(Stored items)
*-*-*
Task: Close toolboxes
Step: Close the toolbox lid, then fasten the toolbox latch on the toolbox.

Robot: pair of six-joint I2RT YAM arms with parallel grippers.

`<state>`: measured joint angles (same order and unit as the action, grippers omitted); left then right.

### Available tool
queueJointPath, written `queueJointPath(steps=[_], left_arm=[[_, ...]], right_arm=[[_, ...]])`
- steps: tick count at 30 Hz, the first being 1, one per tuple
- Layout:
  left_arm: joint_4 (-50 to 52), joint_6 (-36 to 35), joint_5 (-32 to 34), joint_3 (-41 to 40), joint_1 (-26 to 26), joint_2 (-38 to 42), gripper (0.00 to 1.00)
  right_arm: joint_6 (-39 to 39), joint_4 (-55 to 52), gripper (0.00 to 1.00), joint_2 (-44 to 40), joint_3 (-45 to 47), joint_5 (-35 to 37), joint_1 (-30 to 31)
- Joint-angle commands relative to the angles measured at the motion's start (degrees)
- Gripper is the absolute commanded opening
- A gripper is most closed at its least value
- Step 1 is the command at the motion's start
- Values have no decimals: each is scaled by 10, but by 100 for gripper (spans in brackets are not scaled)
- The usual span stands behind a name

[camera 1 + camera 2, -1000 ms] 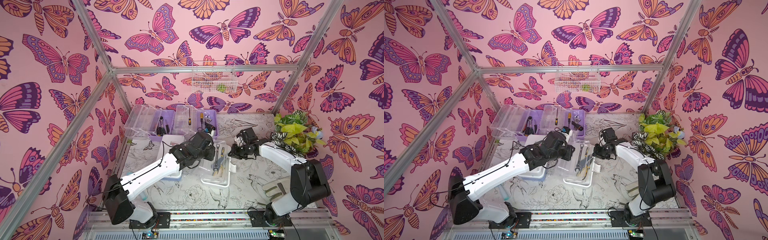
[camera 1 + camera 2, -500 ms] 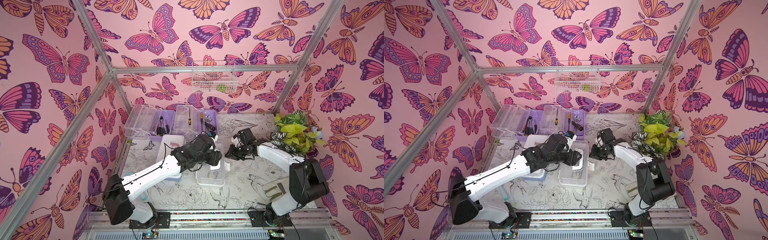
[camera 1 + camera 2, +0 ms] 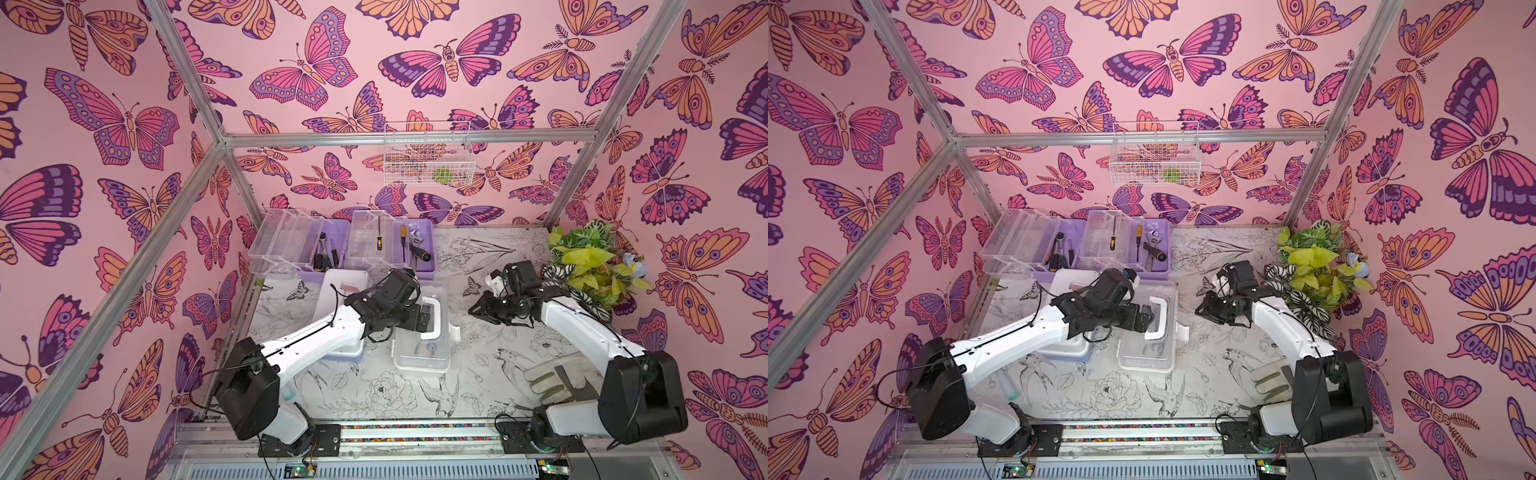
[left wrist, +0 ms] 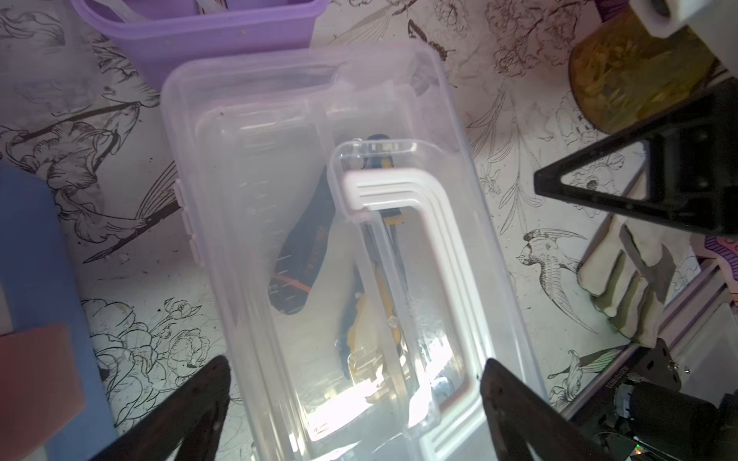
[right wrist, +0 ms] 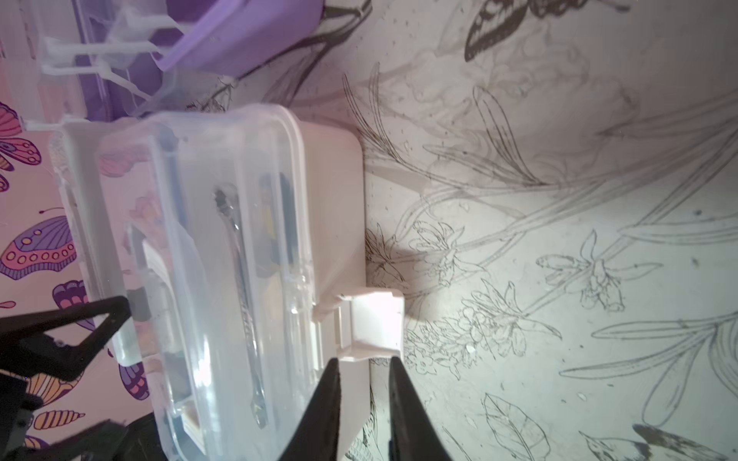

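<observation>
4 toolboxes [image 3: 328,245] [image 3: 424,266] [image 3: 345,286] [image 3: 422,353], 1 basket [image 3: 428,162], 1 plant [image 3: 590,257] (1 glove [image 3: 552,380]).

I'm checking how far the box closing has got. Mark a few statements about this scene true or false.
1. The clear lid of the white toolbox lies down on its base. True.
2. The purple toolboxes are shut. False: both lids stand open.
3. The left gripper is shut on the white toolbox. False: its jaws are wide open above the lid, holding nothing.
4. The white toolbox's latch sticks out sideways, not folded down. True.
5. The wire basket sits on the table. False: it hangs on the back wall.
</observation>
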<state>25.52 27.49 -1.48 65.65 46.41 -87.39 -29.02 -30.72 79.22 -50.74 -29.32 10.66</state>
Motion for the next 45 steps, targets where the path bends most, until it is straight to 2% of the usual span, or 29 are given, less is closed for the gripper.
queueJointPath(steps=[1, 5, 11, 12, 23, 26, 34, 40, 45], left_arm=[[5, -5, -6, 9, -4, -23, 97], [2, 2, -19, 11, -12, -48, 97], [-13, 17, -29, -4, -26, -65, 99], [-18, 20, -32, -10, -29, -63, 100], [-86, 57, -74, -126, -86, -23, 87], [-112, 71, -93, -161, -107, -7, 85], [-125, 76, -102, -177, -120, 4, 85], [-128, 76, -104, -178, -121, 5, 84], [-129, 76, -108, -177, -121, 4, 83]], right_arm=[[12, -1, 25, -8, 26, -31, -1], [-35, 64, 32, -15, 72, -70, 3], [-56, 101, 39, -20, 99, -73, 5], [-58, 105, 39, -18, 100, -73, 5], [-57, 117, 37, 1, 103, -93, 23], [-60, 121, 40, 11, 103, -91, 40], [-96, 185, 38, 36, 120, -87, 94], [-111, 217, 36, 61, 118, -79, 113], [-108, 216, 26, 65, 114, -79, 114]])
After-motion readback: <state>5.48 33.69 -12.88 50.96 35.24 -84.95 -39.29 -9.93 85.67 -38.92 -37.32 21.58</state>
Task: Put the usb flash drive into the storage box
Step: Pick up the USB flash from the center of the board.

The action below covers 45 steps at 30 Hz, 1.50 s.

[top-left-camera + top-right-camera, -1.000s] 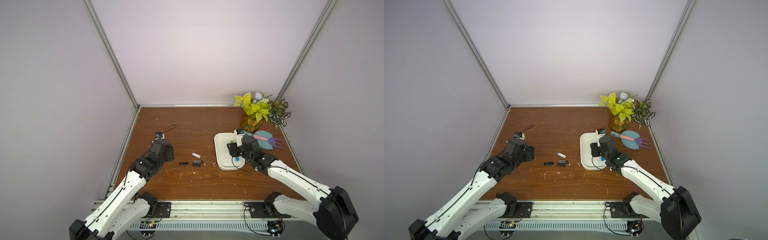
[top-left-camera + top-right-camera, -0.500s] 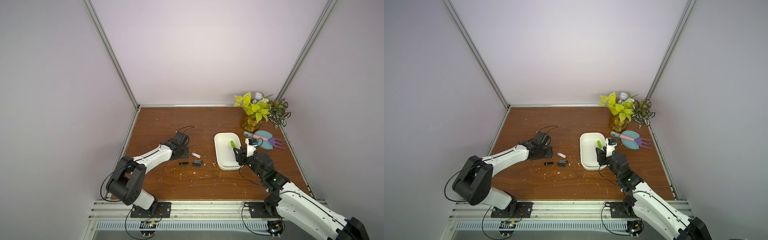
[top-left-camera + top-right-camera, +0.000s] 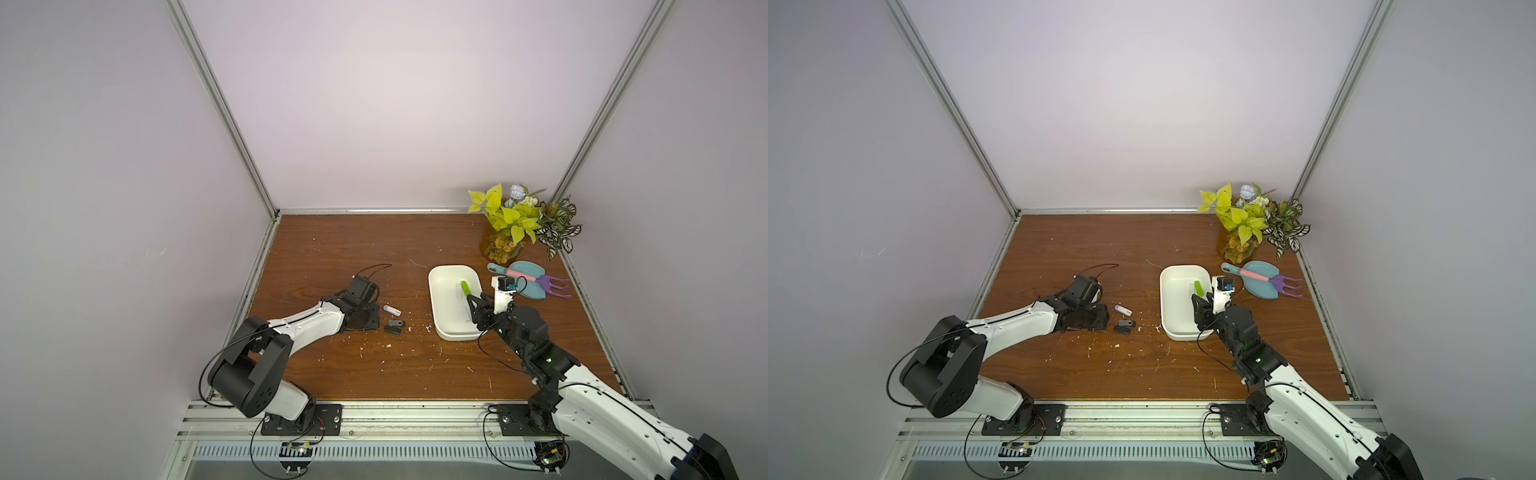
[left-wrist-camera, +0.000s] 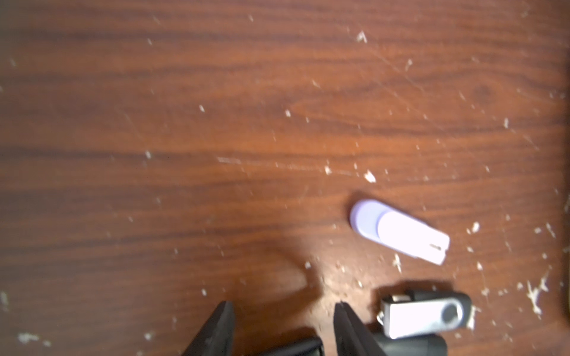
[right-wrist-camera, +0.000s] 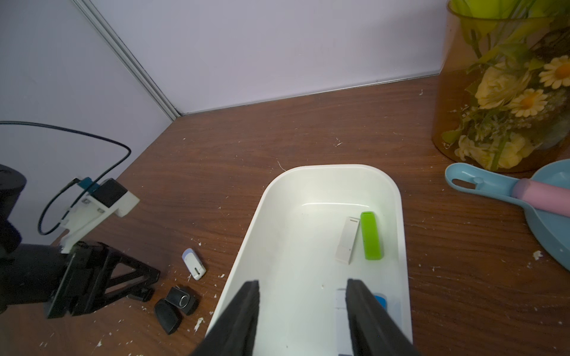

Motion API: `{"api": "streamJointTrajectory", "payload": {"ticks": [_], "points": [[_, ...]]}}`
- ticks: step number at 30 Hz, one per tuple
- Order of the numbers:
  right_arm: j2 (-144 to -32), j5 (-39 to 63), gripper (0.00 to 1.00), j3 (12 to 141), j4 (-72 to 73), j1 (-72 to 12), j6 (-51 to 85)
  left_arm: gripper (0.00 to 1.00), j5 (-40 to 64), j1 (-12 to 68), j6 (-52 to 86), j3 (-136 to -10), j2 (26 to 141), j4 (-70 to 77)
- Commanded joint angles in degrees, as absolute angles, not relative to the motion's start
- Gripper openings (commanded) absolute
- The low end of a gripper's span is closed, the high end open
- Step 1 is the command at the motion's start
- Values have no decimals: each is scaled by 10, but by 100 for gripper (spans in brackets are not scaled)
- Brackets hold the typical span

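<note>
Green drive point(image 5: 372, 235) beside white drive point(image 5: 348, 239), inside storage box point(image 5: 333, 166)

White storage box point(image 3: 444, 300), shallow, rounded corners, plain rim, sitting flat and open side up on the table point(image 3: 374, 249). Inside, toward the far end: green flash drive point(image 5: 371, 235) and slim white flash drive point(image 5: 348, 240), lying flat, side by side, almost touching. Nearer end: blue-and-white flash drive point(image 5: 382, 300), partly hidden. Out on the table, apart from the box: lilac-capped white flash drive point(image 4: 401, 231), flat and angled. Just beside it, black swivel flash drive point(image 4: 425, 314) with a metal clip.
</note>
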<state>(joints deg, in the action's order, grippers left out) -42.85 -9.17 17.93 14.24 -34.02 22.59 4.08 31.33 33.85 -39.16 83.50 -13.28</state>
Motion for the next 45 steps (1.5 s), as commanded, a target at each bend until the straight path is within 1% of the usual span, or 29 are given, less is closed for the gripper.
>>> {"api": "streamJointTrajectory", "payload": {"ticks": [1, 8, 15, 24, 30, 32, 37, 40, 45], "points": [[-433, -99, 51, 182, 171, -340, 230, 52, 61, 336, 364, -362, 820, -155], [-432, -97, 51, 181, 170, -340, 231, 52, 64, 367, 386, -327, 787, -154], [-435, -96, 51, 182, 170, -340, 231, 51, 36, 385, 389, -324, 782, -179], [-439, -91, 51, 182, 173, -340, 229, 41, -34, 431, 403, -360, 850, -241], [-440, -93, 51, 183, 173, -340, 227, 26, -48, 434, 409, -366, 878, -251], [-439, -93, 51, 184, 171, -340, 227, 20, -53, 435, 409, -372, 887, -256], [-433, -96, 51, 179, 173, -340, 228, 12, -56, 436, 408, -385, 881, -261], [-439, -96, 51, 180, 174, -340, 229, 10, -66, 436, 407, -402, 862, -274], [-447, -133, 50, 183, 156, -340, 233, 10, -55, 436, 402, -449, 775, -277]]}}
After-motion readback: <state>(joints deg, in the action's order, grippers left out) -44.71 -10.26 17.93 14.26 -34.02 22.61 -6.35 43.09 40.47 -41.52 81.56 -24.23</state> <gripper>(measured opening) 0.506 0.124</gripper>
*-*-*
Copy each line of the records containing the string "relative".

_OUTPUT OF THE EXERCISE_
- Joint-angle commands relative to the angles measured at the motion's start (degrees)
- Commanded joint angles in degrees, as absolute angles, not relative to the motion's start

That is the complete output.